保育事業と、その他の事業とで区分経理を行う必要があります。早い話が部門別会計です。毎年度末の完了報告のための材料兼添付書類としての決算書ということであれば損益計算書だけの部門別会計でも、工夫次第ではありますがOKです。しかし企業主導型保育事業の事務員さんに経理事務を任せる場合は損益計算書に加えて貸借対照表も部門別会計を行うべきです。これは会計ソフトへの会計データの入力を考えた場合、法人全体の貸借対照表しか存在しない(参照できない)のでは入力後にセルフチェックを行いづらく、生産性が低くなってしまうためです。

また、保育事業とその他の事業との間の資金移動を分かりやすくするためにも、仕訳では必ず本支店勘定を使うようにしましょう。

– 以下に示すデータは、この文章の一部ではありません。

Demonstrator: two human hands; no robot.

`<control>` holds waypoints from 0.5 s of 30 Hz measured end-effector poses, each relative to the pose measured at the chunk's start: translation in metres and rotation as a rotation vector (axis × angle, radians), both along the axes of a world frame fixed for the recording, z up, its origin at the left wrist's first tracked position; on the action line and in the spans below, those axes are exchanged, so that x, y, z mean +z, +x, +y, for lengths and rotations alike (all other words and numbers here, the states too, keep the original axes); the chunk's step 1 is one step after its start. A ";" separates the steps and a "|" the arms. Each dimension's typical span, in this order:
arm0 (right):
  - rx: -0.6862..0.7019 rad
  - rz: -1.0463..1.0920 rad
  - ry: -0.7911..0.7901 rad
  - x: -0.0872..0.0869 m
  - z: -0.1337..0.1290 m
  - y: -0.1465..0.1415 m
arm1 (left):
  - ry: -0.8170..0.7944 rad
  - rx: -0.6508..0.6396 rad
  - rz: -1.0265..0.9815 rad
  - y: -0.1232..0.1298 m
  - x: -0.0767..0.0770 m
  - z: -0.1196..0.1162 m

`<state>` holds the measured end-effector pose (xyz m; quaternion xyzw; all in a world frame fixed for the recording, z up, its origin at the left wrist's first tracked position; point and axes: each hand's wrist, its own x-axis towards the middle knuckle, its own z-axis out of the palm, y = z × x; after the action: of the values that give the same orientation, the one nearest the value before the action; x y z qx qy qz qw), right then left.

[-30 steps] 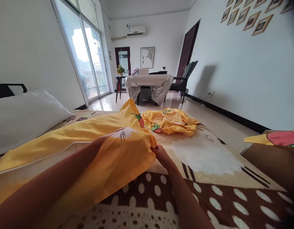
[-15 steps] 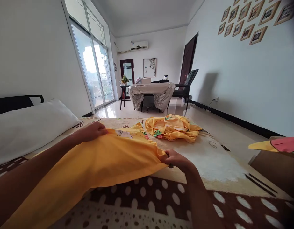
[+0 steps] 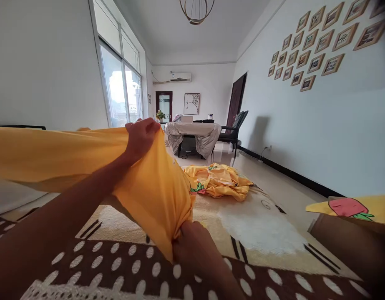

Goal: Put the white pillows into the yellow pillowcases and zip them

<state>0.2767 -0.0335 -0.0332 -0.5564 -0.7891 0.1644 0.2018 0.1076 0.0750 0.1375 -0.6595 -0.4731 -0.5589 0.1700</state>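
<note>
A large yellow printed cloth [image 3: 154,187] hangs between my two hands, its left part stretched out past the left edge of the view. My left hand [image 3: 141,135], raised, is closed on the upper edge of it. Lower down and to the right, my right hand [image 3: 194,243] grips a bunched corner just over the blanket. Beyond it lies a crumpled heap of yellow cloth [image 3: 219,181] with strawberry prints. Whether the held cloth is a pillowcase or some other cover I cannot tell.
Underneath is a brown and cream patterned blanket [image 3: 114,260] on the bed. A white pillow [image 3: 13,200] is mostly hidden at left. At right, yellow cloth [image 3: 380,208] lies over a brown box [image 3: 339,241]. A covered table [image 3: 192,128] and chair [image 3: 237,127] stand farther off.
My left hand has risen and come to the right, lifting the cloth. My right hand has moved down and left, still gripping. The view has tilted up.
</note>
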 end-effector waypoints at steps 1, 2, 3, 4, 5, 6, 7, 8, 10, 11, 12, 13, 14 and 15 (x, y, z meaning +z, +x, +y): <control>-0.022 -0.017 0.078 0.002 -0.012 -0.007 | 0.052 0.021 -0.033 -0.005 0.004 0.000; -0.033 -0.014 0.138 0.001 -0.021 -0.016 | 0.096 0.052 -0.056 -0.012 0.006 0.000; -0.028 0.012 0.197 -0.002 -0.029 -0.026 | 0.119 0.091 -0.071 -0.021 0.007 0.001; -0.013 0.042 0.244 -0.008 -0.035 -0.037 | 0.111 0.134 -0.075 -0.031 0.005 0.001; 0.008 0.070 0.277 -0.015 -0.039 -0.048 | 0.065 0.168 -0.066 -0.042 -0.001 0.002; 0.037 0.092 0.294 -0.024 -0.042 -0.059 | -0.010 0.188 -0.046 -0.053 -0.009 0.004; 0.067 0.104 0.293 -0.033 -0.044 -0.068 | -0.103 0.196 -0.015 -0.064 -0.020 0.004; 0.086 0.107 0.278 -0.041 -0.046 -0.076 | -0.199 0.191 0.021 -0.075 -0.033 0.005; 0.101 0.125 0.223 -0.055 -0.050 -0.085 | -0.351 0.166 0.075 -0.094 -0.065 -0.001; 0.084 0.159 0.196 -0.058 -0.053 -0.087 | -0.400 0.162 0.080 -0.103 -0.081 -0.009; 0.054 0.209 0.169 -0.061 -0.055 -0.087 | -0.427 0.151 0.083 -0.111 -0.098 -0.020; 0.020 0.276 0.138 -0.061 -0.058 -0.086 | -0.420 0.146 0.074 -0.117 -0.115 -0.037; -0.002 0.355 0.100 -0.060 -0.061 -0.084 | -0.363 0.113 0.056 -0.123 -0.132 -0.057; -0.013 0.440 0.053 -0.059 -0.063 -0.082 | -0.323 0.090 0.012 -0.128 -0.149 -0.082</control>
<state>0.1945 -0.0970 -0.0919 -0.5067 -0.7263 0.2597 0.3850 -0.0199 -0.0066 -0.0111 -0.6596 -0.5850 -0.4634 0.0893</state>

例:本社の預金通帳から保育事業で使用する駐車場代5万円を支払った場合

好ましくない仕訳 地代家賃(保育事業)5万円 / 普通預金(本社)5万円

好ましい仕訳 本支店勘定(本社)5万円 / 普通預金(本社)5万円

       地代家賃(保育事業)5万円 / 本支店勘定(保育事業)5万円

 

3保育事業に係る会計年度

保育事業の会計期間を4月1日から3月31日とする必要があります。法人全体の決算が3月である場合は問題ありませんが、そうでない場合は保育事業に関しては年に2回決算業務を行うこととなります。なお、年度末の完了報告の締め切りは原則として4月10日です。3月末からたった10日で決算を終えて完了報告を行うためには、請求書の収集や経費精算、給与計算など爆速で処理する必要があります。

 

4取引に関する契約書と発注伺いと発注書・発注請書

経理規定で定めた金額を超えるような大きい買い物をするなど、大きい取引をするときは必ず契約書を作成する必要があります。事前に定めた金額以下の取引であっても、例えば10万円を超える取引の場合は発注書を発行し、取引相手から発注請書を徴収する必要があります。

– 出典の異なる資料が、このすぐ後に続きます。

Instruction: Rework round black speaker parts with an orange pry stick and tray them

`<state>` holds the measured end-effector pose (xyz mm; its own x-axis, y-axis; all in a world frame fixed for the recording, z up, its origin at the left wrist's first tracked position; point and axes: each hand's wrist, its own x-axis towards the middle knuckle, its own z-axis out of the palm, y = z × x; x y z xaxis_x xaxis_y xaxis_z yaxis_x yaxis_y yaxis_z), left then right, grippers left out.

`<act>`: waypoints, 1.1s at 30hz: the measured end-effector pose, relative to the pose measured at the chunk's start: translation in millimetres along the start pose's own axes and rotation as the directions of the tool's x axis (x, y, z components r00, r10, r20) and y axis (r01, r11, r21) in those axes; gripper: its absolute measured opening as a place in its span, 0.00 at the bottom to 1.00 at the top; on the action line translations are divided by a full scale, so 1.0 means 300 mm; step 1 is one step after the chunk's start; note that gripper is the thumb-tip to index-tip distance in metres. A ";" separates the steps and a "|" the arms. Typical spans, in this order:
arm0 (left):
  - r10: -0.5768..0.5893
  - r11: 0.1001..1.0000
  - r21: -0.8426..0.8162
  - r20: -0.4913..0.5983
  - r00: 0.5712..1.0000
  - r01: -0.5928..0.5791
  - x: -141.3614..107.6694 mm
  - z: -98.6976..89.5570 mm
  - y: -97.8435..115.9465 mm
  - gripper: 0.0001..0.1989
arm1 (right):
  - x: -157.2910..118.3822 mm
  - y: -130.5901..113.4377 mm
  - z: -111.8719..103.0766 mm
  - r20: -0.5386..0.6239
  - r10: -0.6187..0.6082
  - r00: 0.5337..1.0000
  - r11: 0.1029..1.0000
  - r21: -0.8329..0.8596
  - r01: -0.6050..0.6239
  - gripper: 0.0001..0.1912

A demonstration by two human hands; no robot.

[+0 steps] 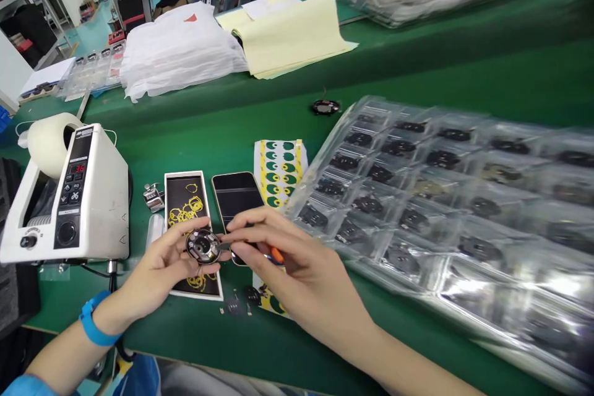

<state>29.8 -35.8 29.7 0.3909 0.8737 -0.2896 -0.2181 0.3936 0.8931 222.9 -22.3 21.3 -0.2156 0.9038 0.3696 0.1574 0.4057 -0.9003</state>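
Observation:
My left hand point(160, 266) holds a small round black part point(203, 246) with a shiny rim by its edge, over a white-framed tray point(221, 288) of yellow rings. Pinched in my right hand point(297, 266) is a thin tool with an orange end point(277, 255); its grey tip meets the round part's right edge. Whether it is tweezers or a blade, I cannot tell. Behind my right fingers lies a phone point(236, 193), partly covered. Small dark pieces point(234, 305) lie on the green table just below my hands.
At left stands a white tape dispenser point(104, 192). A clear blister tray point(417, 210) with several dark round parts fills the right. A sticker sheet point(279, 170), another round part point(325, 107), white sheets point(176, 49) and yellow paper point(297, 34) lie farther back.

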 end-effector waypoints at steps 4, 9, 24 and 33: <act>0.050 0.991 0.126 0.015 0.999 -0.052 -0.003 0.006 -0.007 0.23 | 0.010 0.014 0.005 0.064 0.281 0.958 0.948 0.138 -0.287 0.08; 0.077 0.970 0.229 0.002 0.997 -0.075 -0.015 0.011 -0.019 0.24 | 0.013 0.018 0.018 0.093 0.365 0.926 0.907 0.190 -0.376 0.10; 0.090 0.921 0.376 0.039 0.995 -0.099 -0.021 0.012 -0.024 0.27 | 0.008 -0.008 0.037 0.009 0.318 0.948 0.944 0.094 -0.318 0.09; 0.121 0.887 0.452 -0.025 0.992 -0.097 -0.015 0.021 -0.025 0.24 | 0.001 0.006 0.042 0.017 0.231 0.973 0.973 -0.001 -0.231 0.10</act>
<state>35.3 -44.5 26.3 0.3395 0.9217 -0.1877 0.1727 0.1351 0.9757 210.9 -22.9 16.9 -0.1897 0.9707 0.1474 0.2041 0.1859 -0.9611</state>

さらに、取引を発注する場合は事前に保育事業所内で発注伺いを作成し申請→承認のプロセスを終えておく必要もあります。

中小企業では代表者の判断の速さが大企業と比べた強みになり得ます。社員数5名から30名程度の法人であれば、社長の決定は絶対だと思われますし、ずばり社長の即断即決でスピード感を持ってものごとをすすめられるのが強みです。しかし企業主導型保育事業においては、社長が良いって言いましたから買いました!は認められません。このあたりが、企業主導型保育事業を運営する中小企業においては法人全体のスピード感とだいぶかけ離れていて違和感を感じる方が多いのではないでしょうか。

 

5出勤簿

園児の登降園時間の管理単位と職員の出退勤時間の管理単位をそろえる必要があります。たとえば園児の登降園時間を1分単位で管理している場合は職員の出退勤時間も1分単位で管理することとなります。この場合、タイムレコーダーを使っていると例えば8時から17時が定時の職員の出退勤時間は厳密には7時58分から17時3分、のように微妙な端数が生じることとなりますが当然に労働時間となります。

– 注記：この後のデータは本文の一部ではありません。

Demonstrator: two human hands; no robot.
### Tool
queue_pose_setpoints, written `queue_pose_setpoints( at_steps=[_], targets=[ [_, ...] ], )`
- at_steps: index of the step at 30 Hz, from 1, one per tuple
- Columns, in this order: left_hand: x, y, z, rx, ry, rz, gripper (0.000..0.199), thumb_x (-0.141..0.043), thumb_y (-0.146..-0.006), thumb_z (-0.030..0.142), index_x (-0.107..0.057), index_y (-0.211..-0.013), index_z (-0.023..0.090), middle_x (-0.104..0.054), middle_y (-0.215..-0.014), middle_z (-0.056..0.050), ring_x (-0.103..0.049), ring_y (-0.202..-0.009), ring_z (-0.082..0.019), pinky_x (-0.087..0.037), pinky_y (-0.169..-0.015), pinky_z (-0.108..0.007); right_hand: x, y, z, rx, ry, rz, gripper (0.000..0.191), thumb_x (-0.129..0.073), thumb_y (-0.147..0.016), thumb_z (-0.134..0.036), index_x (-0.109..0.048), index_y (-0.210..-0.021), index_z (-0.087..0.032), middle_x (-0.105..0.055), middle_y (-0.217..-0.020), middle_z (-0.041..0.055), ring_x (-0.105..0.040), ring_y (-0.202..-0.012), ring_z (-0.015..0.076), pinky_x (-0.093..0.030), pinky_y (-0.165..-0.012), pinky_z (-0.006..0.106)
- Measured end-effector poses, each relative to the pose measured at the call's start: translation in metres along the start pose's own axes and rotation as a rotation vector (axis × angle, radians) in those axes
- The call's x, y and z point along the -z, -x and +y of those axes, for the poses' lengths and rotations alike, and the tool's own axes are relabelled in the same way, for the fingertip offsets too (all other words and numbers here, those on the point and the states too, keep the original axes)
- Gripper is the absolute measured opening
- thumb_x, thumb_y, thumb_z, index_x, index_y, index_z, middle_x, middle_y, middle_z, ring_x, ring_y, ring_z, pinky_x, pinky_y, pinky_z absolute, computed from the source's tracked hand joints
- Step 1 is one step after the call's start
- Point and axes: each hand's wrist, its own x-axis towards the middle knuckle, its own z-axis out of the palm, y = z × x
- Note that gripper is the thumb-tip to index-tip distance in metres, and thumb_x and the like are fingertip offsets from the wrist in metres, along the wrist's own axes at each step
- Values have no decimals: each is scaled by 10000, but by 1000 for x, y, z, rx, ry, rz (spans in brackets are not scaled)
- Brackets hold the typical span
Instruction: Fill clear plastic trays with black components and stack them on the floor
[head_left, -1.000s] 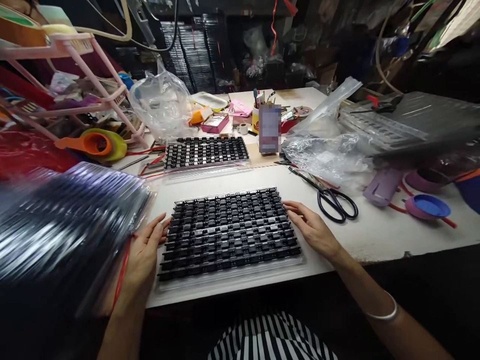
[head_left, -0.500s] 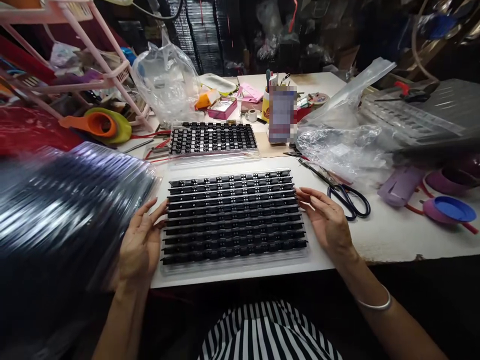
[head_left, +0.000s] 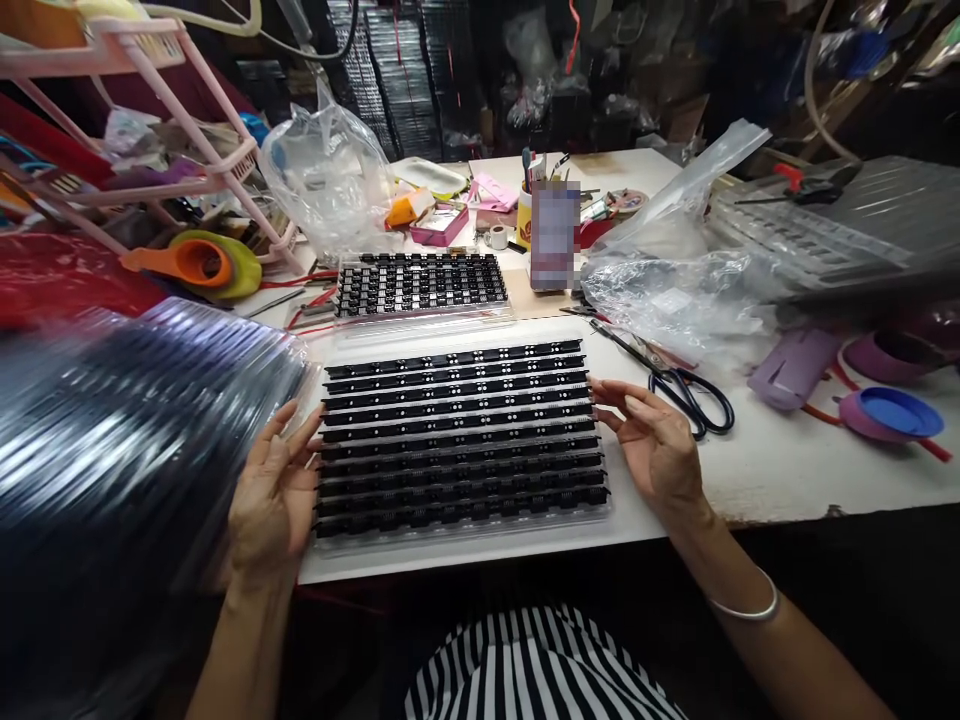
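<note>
A clear plastic tray (head_left: 330,545) lies on the white table in front of me, filled with several long black plastic strips (head_left: 457,430) in parallel rows. White dots show along the upper strips. At the strips' left ends is my left hand (head_left: 271,500), its thumb and fingers bent round the ends. My right hand (head_left: 660,445) is closed at the opposite ends, thumb and index fingertip close together there. The exact contact of the fingertips is partly hidden by the strip ends. Behind this tray sits a second clear tray with black segmented parts (head_left: 424,283).
Black-handled scissors (head_left: 694,400) lie right of my right hand. A shiny plastic-wrapped stack (head_left: 150,430) crowds the left side. Plastic bags (head_left: 675,290), a pen cup (head_left: 524,220) and a pink rack (head_left: 225,160) stand farther back. Purple cups (head_left: 892,410) lie at the right.
The strips have shifted slightly and show more of their flat, white-dotted sides. Both hands stay at the strip ends. The whole view has moved a little.
</note>
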Motion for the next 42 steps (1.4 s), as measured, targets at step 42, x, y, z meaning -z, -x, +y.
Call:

出勤簿にハンコを押して出勤!定時で働いたものとする!という労働時間管理を行なってきた法人にとってはなかなか厄介なことなのではないでしょうか。

 

まとめ

中小企業のなかには経理や労務管理を、エイヤッとざっくり行ってきた法人も少なくないと思います。そういった法人では企業主導型保育事業で求められる経理レベルの高さに驚かれているかもしれません。しかしぜひこれをチャンスと捉え、保育事業だけでなく法人全体の経理レベルを高める機会としていただきたいと思います。